Since testing of so-called "downer" cows was the primary way to monitor for signs of bovine spongiform encephalopathy among the 36 million U.S. cows slaughtered every year, the ban eliminates a financial incentive for producers to take their sick or injured cattle to market. The U.S. Department of Agriculture should establish a more methodical monitoring system that covers a cross-section of the cattle industry and is not dependent on voluntary participation.

Shortly after a Washington animal was found to be the first U.S. cow infected with BSE Dec. 23, Agriculture Secretary Ann M. Veneman banned downer cows — those too sick or injured to walk — from going into the human food supply. She also implemented a number of other rules that prohibited certain parts of cattle from the supply. Monday, the Food and Drug Administration imposed rules intended to ensure the safety of cattle feed.

While the notion of slaughtering a sick animal for human consumption appalled many consumers, it has been common practice and, ironically, the primary means of monitoring the nation's cattle for BSE. Now that the financial incentive is gone, consumer advocates fear sick cows, considered more likely to have BSE, will never be tested but rather buried on farms.

Other problems exist with the monitoring system.

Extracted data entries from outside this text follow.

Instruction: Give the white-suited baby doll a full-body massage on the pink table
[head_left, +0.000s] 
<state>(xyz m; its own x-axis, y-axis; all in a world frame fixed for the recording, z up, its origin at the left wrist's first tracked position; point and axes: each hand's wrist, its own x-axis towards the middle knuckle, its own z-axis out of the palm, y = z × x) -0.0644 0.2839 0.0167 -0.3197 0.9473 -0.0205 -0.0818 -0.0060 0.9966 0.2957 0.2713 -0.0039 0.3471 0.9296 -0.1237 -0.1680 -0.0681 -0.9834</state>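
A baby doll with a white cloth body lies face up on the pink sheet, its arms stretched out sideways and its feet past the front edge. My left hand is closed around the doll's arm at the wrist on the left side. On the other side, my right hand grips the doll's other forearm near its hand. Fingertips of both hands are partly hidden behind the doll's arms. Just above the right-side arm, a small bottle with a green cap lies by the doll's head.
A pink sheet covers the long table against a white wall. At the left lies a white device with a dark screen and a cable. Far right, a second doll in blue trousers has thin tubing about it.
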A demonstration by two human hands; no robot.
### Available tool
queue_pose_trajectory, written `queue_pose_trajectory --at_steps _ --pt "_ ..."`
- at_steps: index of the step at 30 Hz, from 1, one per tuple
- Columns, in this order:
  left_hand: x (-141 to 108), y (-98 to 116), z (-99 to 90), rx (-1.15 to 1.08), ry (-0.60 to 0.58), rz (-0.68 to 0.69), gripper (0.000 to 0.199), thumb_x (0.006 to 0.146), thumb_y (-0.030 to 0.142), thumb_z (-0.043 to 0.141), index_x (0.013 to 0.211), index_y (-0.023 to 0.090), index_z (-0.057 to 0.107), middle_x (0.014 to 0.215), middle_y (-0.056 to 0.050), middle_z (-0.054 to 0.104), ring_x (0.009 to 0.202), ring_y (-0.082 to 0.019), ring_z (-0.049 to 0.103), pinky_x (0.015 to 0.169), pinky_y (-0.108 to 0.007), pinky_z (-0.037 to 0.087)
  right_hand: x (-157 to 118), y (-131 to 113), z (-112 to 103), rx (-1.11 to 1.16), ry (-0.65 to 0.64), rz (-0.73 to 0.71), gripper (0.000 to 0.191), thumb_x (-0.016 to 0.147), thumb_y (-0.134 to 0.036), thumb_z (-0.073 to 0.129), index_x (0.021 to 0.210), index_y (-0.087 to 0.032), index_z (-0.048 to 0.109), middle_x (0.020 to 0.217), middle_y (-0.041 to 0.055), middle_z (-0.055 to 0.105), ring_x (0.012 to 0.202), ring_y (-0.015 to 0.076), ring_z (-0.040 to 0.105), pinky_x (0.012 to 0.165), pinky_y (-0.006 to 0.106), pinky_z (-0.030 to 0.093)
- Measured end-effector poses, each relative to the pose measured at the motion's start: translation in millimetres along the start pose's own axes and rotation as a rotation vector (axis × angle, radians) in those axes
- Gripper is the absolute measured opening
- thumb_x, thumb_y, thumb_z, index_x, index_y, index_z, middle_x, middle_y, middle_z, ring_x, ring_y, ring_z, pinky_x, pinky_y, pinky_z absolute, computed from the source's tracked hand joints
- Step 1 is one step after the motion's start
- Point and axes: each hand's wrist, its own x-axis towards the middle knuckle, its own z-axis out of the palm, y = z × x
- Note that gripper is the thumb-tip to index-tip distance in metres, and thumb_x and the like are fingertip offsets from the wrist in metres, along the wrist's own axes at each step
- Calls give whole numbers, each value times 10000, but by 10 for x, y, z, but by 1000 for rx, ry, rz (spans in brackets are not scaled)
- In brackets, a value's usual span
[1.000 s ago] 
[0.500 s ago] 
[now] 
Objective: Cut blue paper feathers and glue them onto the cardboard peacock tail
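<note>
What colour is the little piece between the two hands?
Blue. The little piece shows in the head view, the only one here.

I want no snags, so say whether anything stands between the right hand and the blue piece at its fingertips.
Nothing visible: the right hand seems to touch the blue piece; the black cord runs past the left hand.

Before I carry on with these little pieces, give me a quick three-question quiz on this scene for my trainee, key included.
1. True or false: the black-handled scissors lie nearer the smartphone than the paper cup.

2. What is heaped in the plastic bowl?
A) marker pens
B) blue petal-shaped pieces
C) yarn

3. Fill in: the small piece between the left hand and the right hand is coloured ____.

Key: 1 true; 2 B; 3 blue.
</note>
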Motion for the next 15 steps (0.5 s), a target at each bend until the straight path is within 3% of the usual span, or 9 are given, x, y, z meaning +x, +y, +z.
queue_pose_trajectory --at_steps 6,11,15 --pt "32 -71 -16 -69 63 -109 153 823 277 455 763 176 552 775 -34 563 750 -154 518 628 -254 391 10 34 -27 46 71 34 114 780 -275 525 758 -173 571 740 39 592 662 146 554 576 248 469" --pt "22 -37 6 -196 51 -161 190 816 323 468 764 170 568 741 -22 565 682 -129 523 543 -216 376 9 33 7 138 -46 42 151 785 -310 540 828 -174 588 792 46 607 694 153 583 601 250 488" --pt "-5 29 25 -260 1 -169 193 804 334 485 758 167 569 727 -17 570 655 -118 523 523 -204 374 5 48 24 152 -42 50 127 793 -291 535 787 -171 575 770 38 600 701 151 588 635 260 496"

Because of its voluntary nature, testing is spotty. Over the past two years, fewer than 100 of the 700 plants that slaughter cattle tested any cows, according to USDA data released under a Freedom of Information request by United Press International.

Nebraska, Kansas, Texas and Colorado together produce 70 percent of U.S. beef, but account for only 11 percent of the testing.

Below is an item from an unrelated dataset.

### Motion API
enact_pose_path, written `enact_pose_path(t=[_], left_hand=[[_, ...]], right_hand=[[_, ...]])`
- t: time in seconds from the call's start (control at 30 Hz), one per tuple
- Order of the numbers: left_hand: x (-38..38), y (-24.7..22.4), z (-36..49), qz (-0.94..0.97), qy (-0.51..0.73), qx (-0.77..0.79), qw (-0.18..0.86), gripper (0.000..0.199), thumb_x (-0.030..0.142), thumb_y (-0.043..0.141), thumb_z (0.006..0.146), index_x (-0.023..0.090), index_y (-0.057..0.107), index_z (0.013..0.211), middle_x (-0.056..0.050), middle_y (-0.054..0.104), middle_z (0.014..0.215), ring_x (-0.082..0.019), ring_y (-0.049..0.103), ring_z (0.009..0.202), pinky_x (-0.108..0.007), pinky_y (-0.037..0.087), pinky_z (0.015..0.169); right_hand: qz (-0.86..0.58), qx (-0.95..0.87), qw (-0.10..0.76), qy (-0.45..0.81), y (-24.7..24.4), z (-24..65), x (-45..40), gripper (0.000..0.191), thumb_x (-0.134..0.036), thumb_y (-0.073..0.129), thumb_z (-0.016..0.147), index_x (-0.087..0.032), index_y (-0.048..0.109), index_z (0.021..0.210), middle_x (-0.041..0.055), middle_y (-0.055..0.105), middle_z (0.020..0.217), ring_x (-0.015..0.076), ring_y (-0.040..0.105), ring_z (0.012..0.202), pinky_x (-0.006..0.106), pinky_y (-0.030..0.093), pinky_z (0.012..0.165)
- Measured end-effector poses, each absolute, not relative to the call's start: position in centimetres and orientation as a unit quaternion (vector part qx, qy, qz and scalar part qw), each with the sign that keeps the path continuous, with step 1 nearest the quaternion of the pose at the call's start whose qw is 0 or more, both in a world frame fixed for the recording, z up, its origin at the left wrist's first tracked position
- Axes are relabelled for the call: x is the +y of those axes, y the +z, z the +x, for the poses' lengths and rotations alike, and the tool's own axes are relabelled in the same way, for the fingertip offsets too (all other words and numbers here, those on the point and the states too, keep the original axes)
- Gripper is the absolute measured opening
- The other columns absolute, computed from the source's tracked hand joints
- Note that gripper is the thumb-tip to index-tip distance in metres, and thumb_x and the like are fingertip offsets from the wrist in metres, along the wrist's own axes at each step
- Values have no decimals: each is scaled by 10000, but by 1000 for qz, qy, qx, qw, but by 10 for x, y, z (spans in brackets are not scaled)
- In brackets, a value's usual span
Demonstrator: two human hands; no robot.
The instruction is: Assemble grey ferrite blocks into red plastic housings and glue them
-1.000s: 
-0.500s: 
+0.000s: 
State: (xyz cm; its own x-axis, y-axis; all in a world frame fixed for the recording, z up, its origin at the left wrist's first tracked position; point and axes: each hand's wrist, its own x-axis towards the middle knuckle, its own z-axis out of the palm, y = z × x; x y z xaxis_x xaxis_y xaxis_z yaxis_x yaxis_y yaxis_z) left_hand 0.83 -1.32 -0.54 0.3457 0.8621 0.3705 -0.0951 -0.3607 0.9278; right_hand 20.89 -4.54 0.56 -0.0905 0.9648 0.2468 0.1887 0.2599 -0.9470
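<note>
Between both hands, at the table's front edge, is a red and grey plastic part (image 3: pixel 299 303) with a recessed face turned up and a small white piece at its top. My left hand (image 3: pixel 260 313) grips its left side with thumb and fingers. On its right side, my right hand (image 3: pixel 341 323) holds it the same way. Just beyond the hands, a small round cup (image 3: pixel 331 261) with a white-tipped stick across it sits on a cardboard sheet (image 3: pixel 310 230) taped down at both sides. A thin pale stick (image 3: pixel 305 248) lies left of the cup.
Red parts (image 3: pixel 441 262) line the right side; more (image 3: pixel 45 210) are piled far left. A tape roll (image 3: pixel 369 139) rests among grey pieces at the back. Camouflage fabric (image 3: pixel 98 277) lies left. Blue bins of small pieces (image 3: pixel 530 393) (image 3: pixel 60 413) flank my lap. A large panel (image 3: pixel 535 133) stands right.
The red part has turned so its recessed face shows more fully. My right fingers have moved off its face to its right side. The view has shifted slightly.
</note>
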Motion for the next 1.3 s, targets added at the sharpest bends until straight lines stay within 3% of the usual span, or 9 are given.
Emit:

At Washington's largest slaughterhouse, Washington Beef in Toppenish, not one of the 290,000 cows slaughtered during the period was tested.

The risk of humans eating beef infected with mad-cow disease is small, as federal and state officials have insisted. USDA officials have pledged to double their testing of cows to about 40,000 this year.

That's a step in the right direction. But with the United States essentially making its main surveillance system obsolete with the downer ban, another credible system is needed.

A system, like Japan's, that tests every cow would probably be overkill, considering the United States has had only one case of BSE. But the new monitoring system should include all of the industry, across locations and across sizes of slaughterhouses. And, especially because of the potential economic damage a mad-cow find can do, the system should not rely on volunteers.

Only a credible system of monitoring will restore international faith in the health of U.S. beef.